What the benchmark found
I ran seven experiments. Two shipped, five were dropped.
Hybrid scoring blends cosine similarity with keyword token overlap. The token component catches exact matches that embeddings miss — proper nouns, tool names, file paths. NDCG@5 improved by 2.2%.
TF-IDF token weighting makes the keyword component smarter by scoring rare tokens higher than common ones. Another 2.0% NDCG@5 gain on top of hybrid scoring.
The rest did not survive. Re-ranking over-promoted keyword matches. Temporal boosting had too many false positives. Contradiction detection could not distinguish stale facts from related-but-valid ones. Topic-based structural filtering — the most anticipated experiment, inspired by MemPalace’s reported 34% gain — hurt results because the derived topics were too coarse. And a larger embedding model gained roughly 5% but at 13x the cost.
The experiments that failed taught me more than the ones that shipped.
Best numbers
Full LoCoMo (1650 queries, 2541 observations) with all shipped improvements:
R@5: 0.705 NDCG@5: 0.651
R@10: 0.764 NDCG@10: 0.673From pure cosine on raw turns (R@5: 0.599) to hybrid scoring with TF-IDF on distilled observations — a 10.6% absolute improvement.

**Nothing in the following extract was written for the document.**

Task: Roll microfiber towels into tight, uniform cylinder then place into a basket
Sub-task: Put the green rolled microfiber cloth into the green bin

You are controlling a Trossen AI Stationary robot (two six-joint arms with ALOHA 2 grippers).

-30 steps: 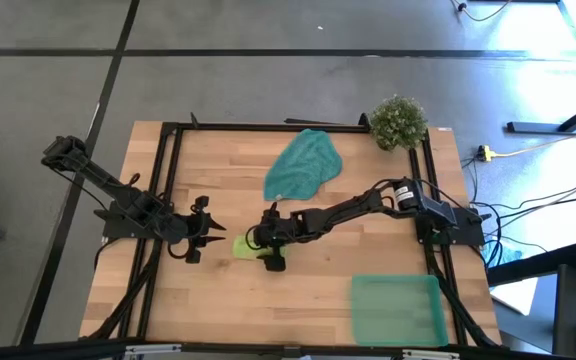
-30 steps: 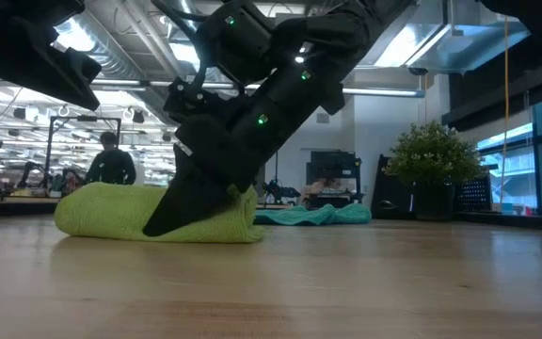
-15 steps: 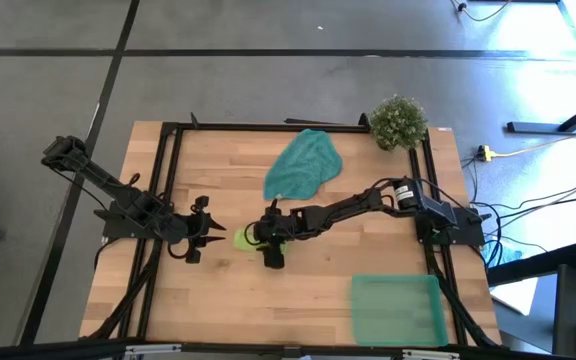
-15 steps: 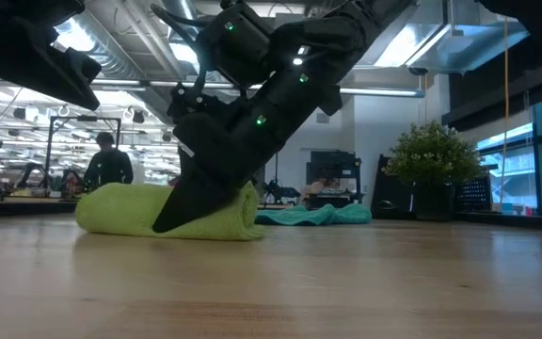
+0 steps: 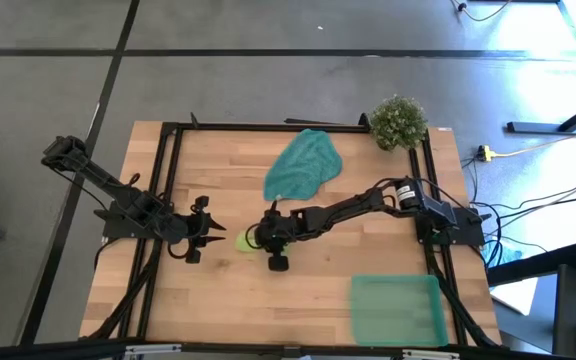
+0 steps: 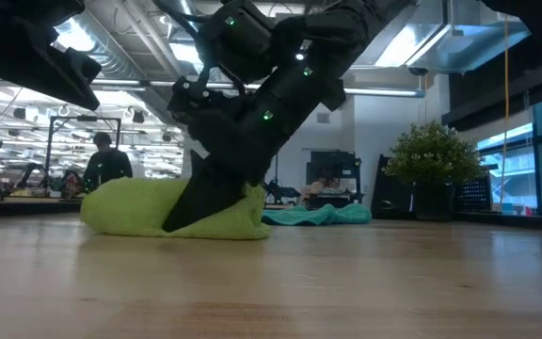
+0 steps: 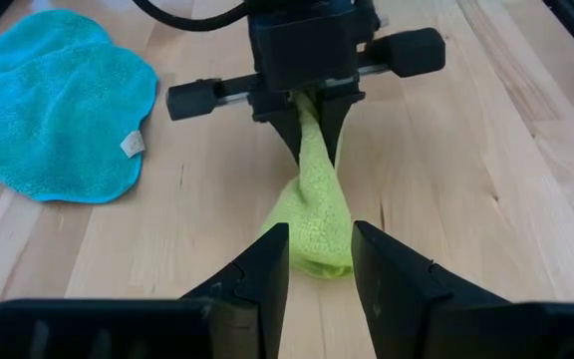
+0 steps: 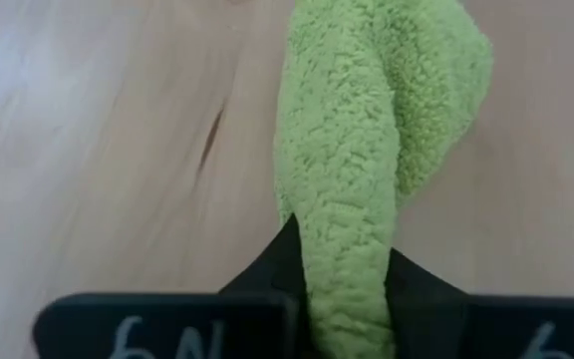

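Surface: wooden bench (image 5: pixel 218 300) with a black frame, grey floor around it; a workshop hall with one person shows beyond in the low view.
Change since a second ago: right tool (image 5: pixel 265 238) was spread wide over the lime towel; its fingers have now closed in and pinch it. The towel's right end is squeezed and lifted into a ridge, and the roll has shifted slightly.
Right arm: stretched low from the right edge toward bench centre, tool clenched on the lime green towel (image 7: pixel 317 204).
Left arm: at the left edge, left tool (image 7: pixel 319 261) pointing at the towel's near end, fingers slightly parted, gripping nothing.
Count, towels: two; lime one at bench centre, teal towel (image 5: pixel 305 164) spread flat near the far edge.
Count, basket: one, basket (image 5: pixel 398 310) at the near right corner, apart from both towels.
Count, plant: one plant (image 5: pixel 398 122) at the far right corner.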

The biggest single gain was not an algorithm. It was input quality.
Distilled facts outperform raw conversation turns by a wider margin than any retrieval technique.
What this means
I spent most of the time optimizing retrieval. The two algorithmic improvements that shipped account for about 4% combined. Distillation — the step that runs before retrieval even starts — accounts for 7%.

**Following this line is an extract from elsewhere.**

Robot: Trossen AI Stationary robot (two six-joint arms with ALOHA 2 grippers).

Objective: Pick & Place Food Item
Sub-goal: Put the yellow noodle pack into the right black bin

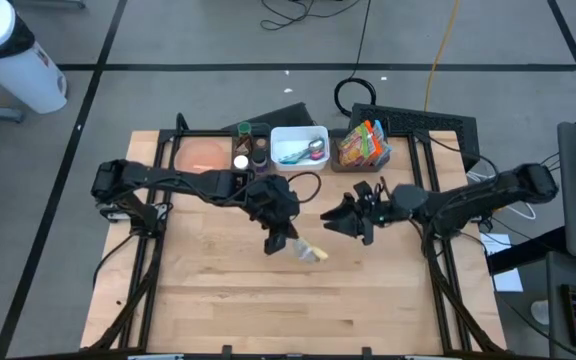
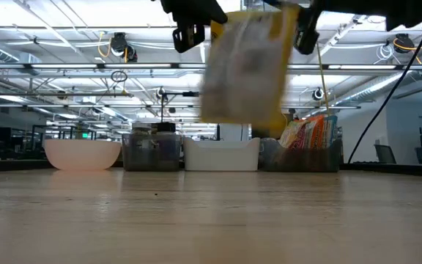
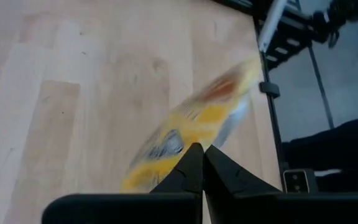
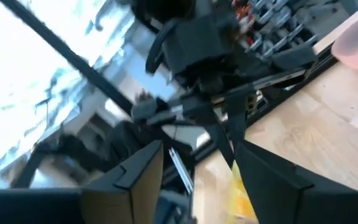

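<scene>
- high view shows the left claw (image 1: pixel 280 238) near the middle of the table (image 1: pixel 218 300), its fingers pinched on a yellow snack packet (image 1: pixel 311 253).
- left wrist view: the two dark fingers (image 3: pixel 191 171) meet tip to tip on the packet's edge — the packet hangs blurred above the wood.
- low view: the packet is clear of the table surface, hanging in the air.
- right claw (image 1: pixel 353 217) sits just beside the packet, fingers spread, holding nothing.
- along the far edge stand a pink bowl (image 1: pixel 203 154), a white bin (image 1: pixel 298 146) and a clear bin of snack packs (image 1: pixel 364 147).
</scene>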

The same pattern held for topic filtering. MemPalace’s structural filtering works because their topic assignments are high quality. My keyword-derived topics were noise. The mechanism is right. The data quality is the bottleneck.
Every future improvement to Acolyte’s memory follows from this: invest in what the distiller produces, not in how the retrieval searches it. Better observations make every retrieval technique work better. Better retrieval cannot fix bad observations.